Calibre also acts as an e-reader in case you ever receive an epub copy of someone else’s book and don’t already have an e-reader – simply right click on the epub file, select “open with” and find Calibre (mine is on my desktop) – and voila, you can now read epub files!

Do you know the difference between KDP and KDP Select?  I haven’t done thorough research yet, but here are the most distinctive differences:

  • KDP Select is 100% exclusive – which means that you are not allowed to publish your book through any other retailer while you are active in the KDP Select Program – so, if this is something you’re considering DO NOT publish through Smashwords first, as it will render your book disqualified for the KDP Select Program.
  • KDP Select allows authors to lower the price of their books or make them FREE for a certain amount of time every 90 days – and this is why most authors join KDP Select, because nothing gives your book more exposure than listing it for FREE. (There are other ways to get Amazon to sell your book for FREE without tying your publishing hands, though – scroll down for that information.)
  • KDP Select takes full control over how your book is promoted and which promotional deals they will offer it in – but this is also a benefit, because it’s marketing you don’t have to pay for on the world’s largest retail search engine.

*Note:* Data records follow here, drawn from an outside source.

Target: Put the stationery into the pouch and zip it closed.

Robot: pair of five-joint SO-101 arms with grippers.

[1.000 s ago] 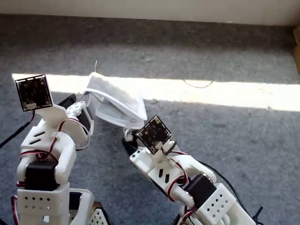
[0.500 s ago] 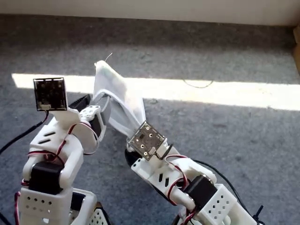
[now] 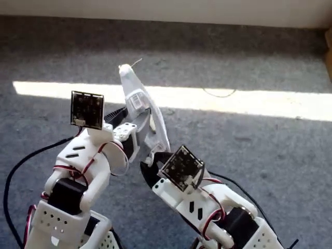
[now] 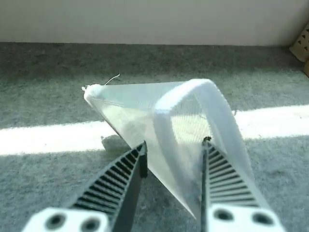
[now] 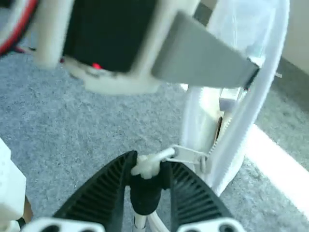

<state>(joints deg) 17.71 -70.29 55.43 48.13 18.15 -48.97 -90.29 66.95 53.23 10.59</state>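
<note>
A white mesh pouch (image 3: 130, 78) stands tilted on end above the grey carpet, its zip edge facing the right arm. My left gripper (image 3: 136, 123) is shut on the pouch's side; in the left wrist view the pouch (image 4: 145, 111) passes between the two black fingers of that gripper (image 4: 174, 145). Lower down, my right gripper (image 3: 150, 165) is shut on the zip pull. The white zip pull (image 5: 145, 164) sits pinched in this gripper (image 5: 150, 174), at the foot of the pouch (image 5: 260, 72). Small items (image 5: 229, 99) show through the mesh.
Grey carpet (image 3: 249, 150) covers the floor, crossed by a bright sunlit band (image 3: 249, 104). A pale wall runs along the back. A thin wire loop (image 3: 219, 95) lies in the band, and a cardboard corner (image 3: 329, 52) sits at the right edge. Black cables trail by the arm bases.
The left arm has swung right and tipped the pouch up from lying nearly flat to standing on end. The right arm shifted slightly right and lower, staying at the pouch's lower corner.
</note>
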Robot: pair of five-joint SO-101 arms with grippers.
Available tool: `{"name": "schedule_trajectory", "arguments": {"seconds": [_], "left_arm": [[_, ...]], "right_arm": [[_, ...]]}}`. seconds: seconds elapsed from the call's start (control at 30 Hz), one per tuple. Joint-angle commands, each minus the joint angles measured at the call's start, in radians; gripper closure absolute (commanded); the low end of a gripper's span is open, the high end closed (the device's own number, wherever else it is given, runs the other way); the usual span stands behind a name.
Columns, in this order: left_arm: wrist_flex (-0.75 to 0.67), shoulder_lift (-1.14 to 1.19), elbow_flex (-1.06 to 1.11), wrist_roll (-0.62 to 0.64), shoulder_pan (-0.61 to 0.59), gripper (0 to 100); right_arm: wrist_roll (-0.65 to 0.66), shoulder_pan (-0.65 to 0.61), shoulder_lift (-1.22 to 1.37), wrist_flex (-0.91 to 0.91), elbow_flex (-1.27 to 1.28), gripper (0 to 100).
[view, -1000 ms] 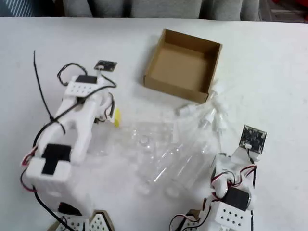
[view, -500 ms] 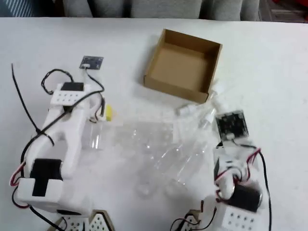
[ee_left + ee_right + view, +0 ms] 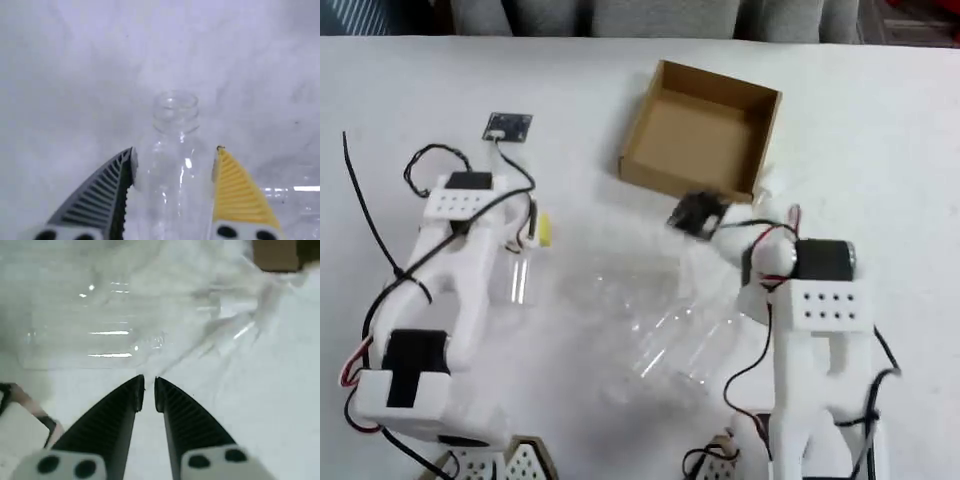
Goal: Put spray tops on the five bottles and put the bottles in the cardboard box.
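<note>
left gripper (image 3: 175,150) appears to pinch a clear bottle (image 3: 174,170) by its body, jaws against both sides and the open neck pointing away. it looks light, thin-walled and slick, so it is best held low on the body, gently. the other bottles (image 3: 670,330) lie heaped mid-table, below the cardboard box (image 3: 685,185). right gripper (image 3: 148,382) hovers over the heap, jaws nearly touching, holding nothing.

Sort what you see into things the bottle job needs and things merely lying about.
Job: cardboard box; held bottle; loose bottles; spray tops; left gripper; right gripper.
Lying about: white table; grey furniture behind.
</note>
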Motion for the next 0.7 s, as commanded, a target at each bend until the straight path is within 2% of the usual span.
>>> {"name": "schedule_trajectory", "arguments": {"seconds": [0.0,0.17,0.37,0.67], "left_arm": [[-0.020,-0.056,-0.012,-0.011,-0.033,88],[-0.021,-0.056,-0.011,-0.011,-0.031,88],[-0.040,-0.056,-0.005,-0.012,-0.028,88],[-0.041,-0.054,-0.005,-0.014,-0.027,88]], "right_arm": [[0.198,-0.058,0.025,0.005,-0.052,97.5],[0.265,-0.081,0.107,-0.090,-0.052,86.8],[0.273,-0.073,0.265,-0.282,-0.057,85.8],[0.496,-0.079,0.406,-0.437,-0.058,85.7]]}}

*That is all I know about the select program so far, so please follow the link above to learn more.

Another thing that Amazon KDP has is the Kindle MatchBook feature.  This allows customers who’ve purchased a Print copy of your book to purchase the digital version for $2.99 or less.  I haven’t looked into this too deeply, but it could be a good marketing feature!

How to Force Amazon to Sell Your Book for FREE:

According to Nick Stephenson, if you upload your eBook to KDP for $0.99 cents (that is the minimum allowed for new uploads) and then upload your books through Smashwords for FREE – you can then request that Amazon “Price Match” your books being sold everywhere else.  It might take some time for them to approve it, but this is supposed to be the alternative to the KDP Select program if you’d like to give your book away for FREE. – I am going to attempt this at some point, so look for an update on this topic in the future.

CreateSpace: This is Amazon’s Print On Demand (POD) platform.  I do not know anything about POD’s, except that the requirements for Book Covers and Formatting are completely different than your eBook version, as you can imagine, so you will have to provide a printable version of both in order to upload your book through a POD.  I know nothing else – and I do not know of any other POD’s by name, so if you do, can you please leave a comment about it below?  Thanks, that would be awesome!

Fun Fact: Did you know that Amazon has actual, brick & mortar Bookstores? I just found that out – all books are sold at the same price as you’d find on Amazon.com. Interesting.